Malgré lui, il soupira, avant de se lever et de prendre une douche. Une fois habillé, il débarrassa les restes du petit déjeuner. Il allait retourner dans la chambre quand il vit une jeune et jolie jeune femme debout dans l'encadrement de la porte. Elle souriait doucement.
- Hey, bien dormi ?- Comme un bébé… je suis désolée de m'être assoupie… Manque de caféine sans doute…, lui répondit-elle dans un sourire.
Il lui rendit son sourire. Il ne savait pas s'il devait s'approcher d'elle ou pas, il ne voulait pas la brusquer, ni lui faire peur. Qu'est ce qu'il pouvait être mauvais quand il s'agissait d'Abby… La jeune femme continua :
- Je suis désolée pour la crise d'hystérie que je t'ai fait subir ce matin… tu ne méritais pas ça…
Le jeune homme soupira à nouveau. Ainsi elle invoquait l'hystérie… Mais sa réflexion fut à nouveau interrompue, car la laborantine ajouta, avec un sourire triste :
- Tout ce que je t'ai dit… je le pensais.

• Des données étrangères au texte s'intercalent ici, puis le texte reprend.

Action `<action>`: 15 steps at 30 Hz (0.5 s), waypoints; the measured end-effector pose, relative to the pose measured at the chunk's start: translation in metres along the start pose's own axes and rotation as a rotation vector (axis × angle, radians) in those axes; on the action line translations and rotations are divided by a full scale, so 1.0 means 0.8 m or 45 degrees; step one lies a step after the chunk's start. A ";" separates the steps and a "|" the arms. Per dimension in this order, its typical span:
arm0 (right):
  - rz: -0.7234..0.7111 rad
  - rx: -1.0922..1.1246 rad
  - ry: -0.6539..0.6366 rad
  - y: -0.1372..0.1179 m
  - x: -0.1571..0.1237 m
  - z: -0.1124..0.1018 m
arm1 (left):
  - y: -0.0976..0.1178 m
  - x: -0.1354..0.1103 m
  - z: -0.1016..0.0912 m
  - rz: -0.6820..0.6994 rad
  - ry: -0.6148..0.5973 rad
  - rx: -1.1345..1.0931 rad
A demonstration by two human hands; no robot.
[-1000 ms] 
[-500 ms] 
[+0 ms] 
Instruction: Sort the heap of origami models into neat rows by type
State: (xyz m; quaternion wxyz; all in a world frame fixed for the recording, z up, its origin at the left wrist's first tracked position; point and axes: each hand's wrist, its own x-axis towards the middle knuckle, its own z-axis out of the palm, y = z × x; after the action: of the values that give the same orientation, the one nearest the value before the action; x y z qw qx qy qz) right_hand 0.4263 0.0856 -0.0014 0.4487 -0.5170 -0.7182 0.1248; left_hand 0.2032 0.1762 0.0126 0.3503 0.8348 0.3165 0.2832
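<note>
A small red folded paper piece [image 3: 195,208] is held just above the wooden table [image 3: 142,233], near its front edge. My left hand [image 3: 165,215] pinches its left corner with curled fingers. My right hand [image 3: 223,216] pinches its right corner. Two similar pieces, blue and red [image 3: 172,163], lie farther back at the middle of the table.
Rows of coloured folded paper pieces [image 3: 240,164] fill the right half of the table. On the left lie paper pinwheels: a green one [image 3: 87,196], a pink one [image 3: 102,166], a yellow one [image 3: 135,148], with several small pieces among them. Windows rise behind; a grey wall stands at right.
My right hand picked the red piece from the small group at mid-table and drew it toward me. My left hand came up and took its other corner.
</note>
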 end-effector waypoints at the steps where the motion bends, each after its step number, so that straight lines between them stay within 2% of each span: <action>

Mc Gee s'approcha d'elle, alors qu'elle ouvrait son cœur, calmement cette fois :
- J'ai vraiment peur, je ne veux pas te perdre, ça je ne le supporterais pas…
Et dans un murmure, elle voulu dire des mots mais sans y parvenir, alors qu'il la prenait maintenant dans ses bras :
- Tim, je … je…- Moi aussi je t'aime Abby…
Il caressa sa joue, ferma les yeux, et posa ses lèvres sur les siennes. Il avait laissé tombé sa conscience, torturée par ce qu'il fallait faire et ne pas faire, ou dire et ne pas dire, et il avait écouté son cœur. Dans ce doux baiser, il espérait que la jeune femme ressentirait tout l'amour qu'il avait pour elle, et que cela lui permettrait d'aborder plus sereinement les choses. Oubliant toutes les pensées qui l'agitait, elle s'abandonna à cette tendre chaleur, et passa ses bras autour du cou de l'agent spécial du NCIS.